Hanyalah Puan
Hujan datang bersama seteguk kenangan. Sepertinya hidup masih menarik untuk dilanjutkan. Ingin kuluapkan rasa di hati tapi aku ‘tak punya nyali. Sekedar do’a terpendam di gelap malam. Akan kupendam jika ini terlarang. Akulah puan yang menanggung rindu pantang.
Bisakah kau hitung rintik hujan? Belacak ‘tak menentu. Turun tajam menghujam butala. Biar kusimpan rasa ini, melindungkan kasih yang berputik. Tersembunyi di dasar hati. Aku hanya puan banal, pemegang ikatan tatanan.

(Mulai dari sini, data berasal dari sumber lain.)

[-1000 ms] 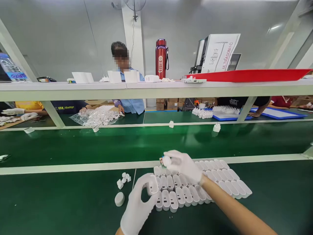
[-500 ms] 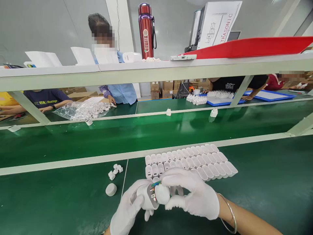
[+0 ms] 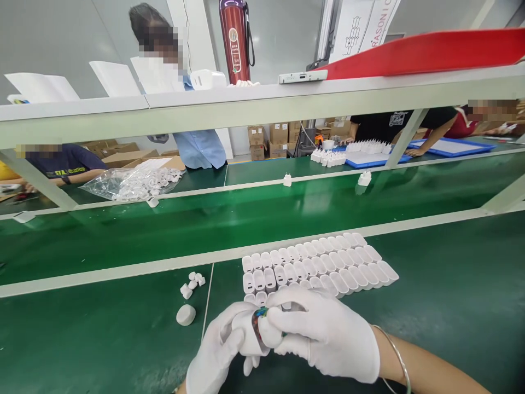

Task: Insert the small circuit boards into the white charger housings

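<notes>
My left hand [image 3: 215, 350], in a white glove, is closed around a white plastic charger housing [image 3: 246, 335] with its open end facing right. My gloved right hand [image 3: 328, 334] pinches a circuit board assembly [image 3: 257, 322] with a rounded white piece [image 3: 270, 335] on it. The board sits partly inside the housing's mouth; how deep is hidden by the fingers. Just beyond my hands stand rows of open white housings [image 3: 324, 264] on the dark green table. Left of my hands lie a round white piece [image 3: 186, 314] and several small white lumps [image 3: 192, 284].
A green conveyor belt [image 3: 172, 227] runs across behind the table, with white plug pieces [image 3: 364, 178] at its far edge. Overhead crosses a shelf [image 3: 229, 104] bearing a red thermos [image 3: 235, 46] and red sheet [image 3: 410, 54]. Opposite, people work near a bag of white parts [image 3: 141, 183].
My right hand has pushed the circuit board assembly left, further into the housing; less of the board shows. The head view has tilted down slightly.
</notes>
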A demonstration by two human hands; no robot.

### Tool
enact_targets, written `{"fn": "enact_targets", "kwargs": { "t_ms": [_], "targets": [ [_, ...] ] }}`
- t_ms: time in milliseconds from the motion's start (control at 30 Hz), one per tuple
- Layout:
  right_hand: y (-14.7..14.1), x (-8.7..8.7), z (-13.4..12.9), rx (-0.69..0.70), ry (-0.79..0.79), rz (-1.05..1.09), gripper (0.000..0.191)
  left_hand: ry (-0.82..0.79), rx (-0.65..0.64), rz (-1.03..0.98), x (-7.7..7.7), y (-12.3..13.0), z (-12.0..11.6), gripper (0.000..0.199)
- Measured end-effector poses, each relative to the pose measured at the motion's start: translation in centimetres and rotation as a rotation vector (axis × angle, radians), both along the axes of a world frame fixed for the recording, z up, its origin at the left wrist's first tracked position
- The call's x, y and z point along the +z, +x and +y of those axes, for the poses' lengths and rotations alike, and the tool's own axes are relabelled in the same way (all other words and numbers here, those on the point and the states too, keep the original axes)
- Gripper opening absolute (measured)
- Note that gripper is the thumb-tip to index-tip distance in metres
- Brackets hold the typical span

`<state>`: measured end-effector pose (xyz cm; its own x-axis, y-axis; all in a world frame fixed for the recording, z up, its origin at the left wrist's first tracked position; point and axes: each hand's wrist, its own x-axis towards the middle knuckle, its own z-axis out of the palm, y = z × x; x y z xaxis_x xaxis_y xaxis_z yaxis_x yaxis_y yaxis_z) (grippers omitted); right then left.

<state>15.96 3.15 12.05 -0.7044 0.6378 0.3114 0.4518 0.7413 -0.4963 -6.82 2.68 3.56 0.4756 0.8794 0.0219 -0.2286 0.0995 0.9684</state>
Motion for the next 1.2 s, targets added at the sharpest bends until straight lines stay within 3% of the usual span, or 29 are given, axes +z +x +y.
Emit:
{"fn": "enact_targets", "kwargs": {
  "t_ms": [300, 500, 633, 700, 767, 833, 933, 967, 1067, 1200],
  "targets": [
    [-0.2, -0.8, -0.3, -0.045, 0.121, -0.119, 0.011, -0.036, -0.002, 0.047, 0.3, 0.4, -0.2, 0.042],
    [-0.9, -0.5, -0.5, -0.049, 0.15, -0.245, 0.021, -0.109, 0.003, -0.056, 0.3, 0.9, -0.4, 0.041],
    [-1.8, -1.1, -0.5, 0.008, 0.17, -0.221, 0.025, -0.136, -0.036, -0.154, 0.5, 1.2, -0.5, 0.046],
    [-2.3, -1.9, -0.5, -0.022, 0.15, -0.145, 0.022, -0.111, -0.012, -0.081, 0.6, 1.3, -0.5, 0.046],
    [-2.6, -2.7, -0.4, -0.093, 0.075, -0.017, 0.019, 0.005, 0.024, 0.083, 0.8, 1.5, -0.5, 0.051],
    [-2.7, -3.1, -0.4, -0.154, -0.038, 0.121, 0.028, 0.16, 0.064, 0.294, 0.8, 1.8, -0.4, 0.062],
    [-2.4, -2.9, -0.2, -0.183, -0.28, 0.209, 0.045, 0.277, 0.06, 0.492, 0.5, 2.2, -0.2, 0.036],
    [-2.2, -2.7, 0.0, -0.177, -0.369, 0.221, 0.043, 0.286, 0.024, 0.496, 0.4, 2.2, -0.1, 0.031],
    [-1.5, -2.7, 0.6, -0.141, -0.608, 0.291, 0.017, 0.266, -0.122, 0.411, 0.2, 2.2, -0.1, 0.045],
    [-1.5, -3.6, 1.1, -0.134, -0.673, 0.346, 0.017, 0.206, -0.13, 0.435, 0.1, 2.4, -0.1, 0.052]
  ]
}}
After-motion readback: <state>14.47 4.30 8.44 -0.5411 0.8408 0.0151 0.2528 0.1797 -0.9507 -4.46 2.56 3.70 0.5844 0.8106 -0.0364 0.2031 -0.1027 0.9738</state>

Pahitnya kopi yang menemani ‘tak kan menghapus siluet yang tertanam tajam di benakku. Kenangan selalu indah untuk dikenang. Semua ‘tak kan pernah terulang. Ingin sekali saja kusentuh wajahmu dengan lembutnya nafasku. Ku ‘tak kuasa, hanya puan yang terikat rasam. Kurelakan, semuanya menjadi kelam.
Lembayung senja menyeruak ke permukaan. Menyibak bumantara dengan nuansa jingga. Lengkungan raga penyejuk jiwa. Ingin kurengkuh setiap lekukan tubuhmu, tapi apa dayaku. Ingin kulumat, kunikmati setiap senti sendi-sendimu. Sungguh rumit, kupendam sendiri rasa ini. Kunikmati sakitnya sendiri. Aku hanyalah puan.
Tuan, ingin kuredam badai di hatimu. Namun ibaku mengalahkan rasaku. Ingatkah romansa itu, genggamlah tanganku dan juga hatiku. Agar kau tahu, sebuah rasa yang ada di setiap sudut arteri. Aku lelah menjadi puan ‘tak berpengharapan.